-- Available records follows --
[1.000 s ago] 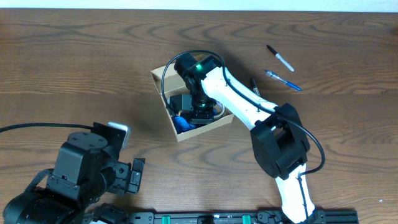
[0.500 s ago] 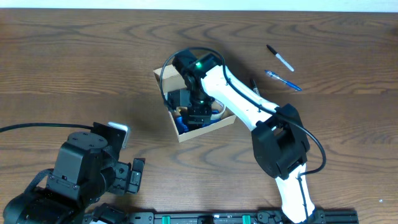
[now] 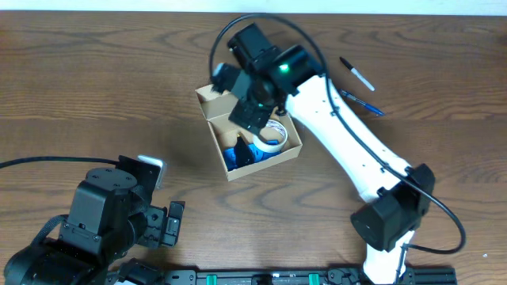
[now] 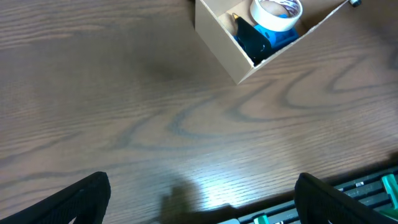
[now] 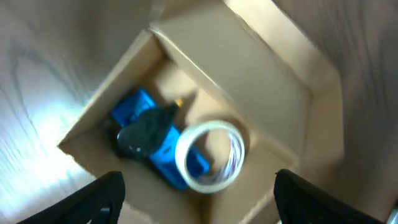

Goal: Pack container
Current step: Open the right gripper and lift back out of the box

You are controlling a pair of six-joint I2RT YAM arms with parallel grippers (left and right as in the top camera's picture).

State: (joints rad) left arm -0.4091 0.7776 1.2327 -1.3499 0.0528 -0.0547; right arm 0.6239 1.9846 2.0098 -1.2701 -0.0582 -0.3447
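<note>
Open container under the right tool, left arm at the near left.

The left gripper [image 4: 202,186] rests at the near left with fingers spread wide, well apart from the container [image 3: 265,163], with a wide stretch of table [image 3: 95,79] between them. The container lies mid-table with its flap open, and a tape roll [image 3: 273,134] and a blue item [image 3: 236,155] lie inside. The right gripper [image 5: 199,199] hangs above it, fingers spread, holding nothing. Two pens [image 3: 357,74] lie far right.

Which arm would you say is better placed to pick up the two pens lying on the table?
The right arm. Its jaws hang open and empty above the box, and the pens lie close beside it, on its own side. The left arm sits at the near left corner, far from them.
</note>
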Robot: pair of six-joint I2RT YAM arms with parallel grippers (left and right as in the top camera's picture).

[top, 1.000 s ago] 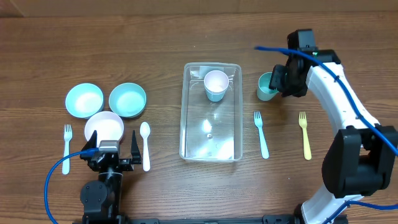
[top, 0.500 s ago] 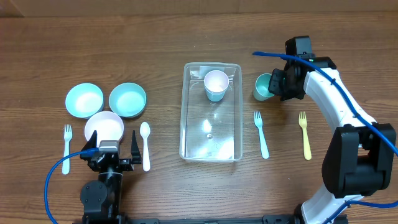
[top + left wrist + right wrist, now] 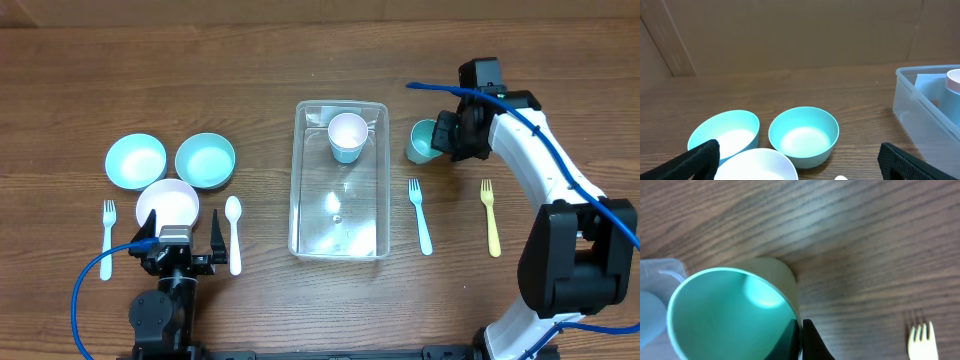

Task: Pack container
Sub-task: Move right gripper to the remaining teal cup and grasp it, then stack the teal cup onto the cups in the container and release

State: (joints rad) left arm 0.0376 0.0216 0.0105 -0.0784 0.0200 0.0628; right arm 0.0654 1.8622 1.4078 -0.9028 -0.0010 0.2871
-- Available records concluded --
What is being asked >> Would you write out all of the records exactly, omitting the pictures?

Result of the exercise >>
[1.000 s ago] 
[0.500 s ago] 
[now] 
[now] 
[now] 

Goal: Pack container
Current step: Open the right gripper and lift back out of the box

You are controlling a pair of six-joint I2RT YAM arms with parallel grippers (left and right as in the top camera's picture).

State: (joints rad) left arm -0.4091 0.7776 1.2327 -1.3499 0.0528 -0.0547; right arm 0.6239 1.9846 2.0098 -1.2701 -0.0582 -0.3447
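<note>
Open container under the right tool, left arm at the near left.

The left gripper [image 4: 202,186] rests at the near left with fingers spread wide, well apart from the container [image 3: 265,163], with a wide stretch of table [image 3: 95,79] between them. The container lies mid-table with its flap open, and a tape roll [image 3: 273,134] and a blue item [image 3: 236,155] lie inside. The right gripper [image 5: 199,199] hangs above it, fingers spread, holding nothing. Two pens [image 3: 357,74] lie far right.

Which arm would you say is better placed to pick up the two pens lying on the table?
The right arm. Its jaws hang open and empty above the box, and the pens lie close beside it, on its own side. The left arm sits at the near left corner, far from them.
</note>
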Robot: pair of six-joint I2RT YAM arms with parallel grippers (left and right as in the top camera's picture).

[top, 1.000 s ago] 
[top, 0.500 s ago] 
[top + left wrist + right wrist, now] 

Task: Pack container
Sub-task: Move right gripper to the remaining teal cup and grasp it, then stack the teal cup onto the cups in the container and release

State: (joints rad) left arm 0.0376 0.0216 0.0105 -0.0784 0.0200 0.0628; right arm 0.0654 1.8622 1.4078 -0.9028 -0.0010 0.2871

The exercise has been answered, and the work is done.